Enforceable under statutory framework with 2-year maximum

Filing Requirements

Business entity transactions require filings with the Alabama Secretary of State. Certain industries (banking, insurance, utilities) require prior approval from the relevant Alabama regulatory authority.

Key Alabama Considerations

  • Alabama's Business Privilege Tax is based on net worth, which can affect acquisition structure for entities with significant Alabama assets
  • Alabama is one of few states requiring recording of security interests in certain personal property at the county level (probate court)
  • The state has separate licensing requirements for acquisitions involving ABC-licensed businesses (alcoholic beverage control)
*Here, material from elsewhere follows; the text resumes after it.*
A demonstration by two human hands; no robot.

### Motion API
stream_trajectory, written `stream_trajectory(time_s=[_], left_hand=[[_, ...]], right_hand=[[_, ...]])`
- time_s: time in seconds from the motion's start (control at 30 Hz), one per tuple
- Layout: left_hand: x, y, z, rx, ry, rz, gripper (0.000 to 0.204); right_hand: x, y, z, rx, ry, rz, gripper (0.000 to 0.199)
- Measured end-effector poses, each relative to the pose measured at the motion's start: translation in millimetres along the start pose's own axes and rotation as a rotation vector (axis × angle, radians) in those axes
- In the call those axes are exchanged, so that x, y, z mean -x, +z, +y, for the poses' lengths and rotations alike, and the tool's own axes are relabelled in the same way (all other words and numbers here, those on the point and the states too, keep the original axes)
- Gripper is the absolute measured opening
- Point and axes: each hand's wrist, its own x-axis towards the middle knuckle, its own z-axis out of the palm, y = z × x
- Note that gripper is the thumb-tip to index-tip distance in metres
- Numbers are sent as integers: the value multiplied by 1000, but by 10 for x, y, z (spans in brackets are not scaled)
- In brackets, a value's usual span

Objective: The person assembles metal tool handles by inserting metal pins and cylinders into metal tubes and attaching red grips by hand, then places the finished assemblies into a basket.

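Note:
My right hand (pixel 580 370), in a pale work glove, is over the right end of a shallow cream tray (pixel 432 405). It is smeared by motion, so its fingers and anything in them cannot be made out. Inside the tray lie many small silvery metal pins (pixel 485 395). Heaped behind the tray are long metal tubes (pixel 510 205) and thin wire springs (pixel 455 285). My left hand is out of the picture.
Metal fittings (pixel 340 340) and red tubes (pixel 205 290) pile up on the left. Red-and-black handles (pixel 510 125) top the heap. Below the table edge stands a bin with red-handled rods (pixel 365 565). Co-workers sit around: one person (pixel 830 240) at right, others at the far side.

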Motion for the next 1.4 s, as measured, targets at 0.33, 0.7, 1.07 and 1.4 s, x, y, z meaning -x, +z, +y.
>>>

Other Healthcare Acquisition Attorney Service Areas Near Trussville

Acquisition Stars represents clients across Alabama and nationwide. Alex Lubyansky handles every engagement personally.

Don't see your city? View all Healthcare Acquisition Attorney service areas or contact us directly.

Attorney perspective on healthcare acquisition attorney matters

Alex Lubyansky, Managing Partner at Acquisition Stars
"Healthcare acquisitions require a second layer of diligence most deals don't. Stark, Anti-Kickback, state licensure, corporate practice of medicine, payor contracts. Miss any of them and you've bought a compliance problem instead of a practice."
Alex Lubyansky, Senior Counsel On healthcare-specific acquisition risk (Client engagement letter)

15+ years of M&A and securities transaction experience Senior counsel on every engagement Admitted in Michigan, practicing nationwide

Reviewed by Alex Lubyansky on . Read full bio

Ready to Talk About Your Trussville Deal?

Alex Lubyansky handles every engagement personally. Tell us about your transaction and we will let you know if there is a fit.

Request Engagement Assessment

Tell us about your deal. We review every submission and respond within one business day.

Your information is kept strictly confidential and will never be shared. Privacy Policy

One attorney on every deal. Nationwide. 15+ years of M&A experience.